## Instructions to follow
Every line below that holds the string "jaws" should be copied out.
Segment Start: Data shown
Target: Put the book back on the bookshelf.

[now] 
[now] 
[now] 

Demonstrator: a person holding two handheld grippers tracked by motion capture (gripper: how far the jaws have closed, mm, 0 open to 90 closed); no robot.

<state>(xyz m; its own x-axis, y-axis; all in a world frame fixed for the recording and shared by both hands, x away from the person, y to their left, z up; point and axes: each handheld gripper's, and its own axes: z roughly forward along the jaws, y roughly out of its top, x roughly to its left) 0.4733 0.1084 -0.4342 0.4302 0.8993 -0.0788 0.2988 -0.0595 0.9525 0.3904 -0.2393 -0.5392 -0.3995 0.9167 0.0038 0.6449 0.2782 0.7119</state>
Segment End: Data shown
## Task output
Demonstrator: a person holding two handheld grippers tracked by motion capture (gripper: how far the jaws have closed, mm, 0 open to 90 closed); no robot.
<state>(xyz m; its own x-axis, y-axis; all in a world frame fixed for the recording and shared by both hands, x away from the person, y to their left, z up; point and axes: each handheld gripper's, and its own axes: z roughly forward along the jaws, y roughly out of its top, x roughly to its left) 0.4733 0.1084 -0.4342 0.4302 0.8993 -0.0788 0.2988 -0.0595 0.9525 0.3904 -0.2393 -0.5392 -0.3995 0.9167 0.0038 0.6449 0.2782 0.7119</state>

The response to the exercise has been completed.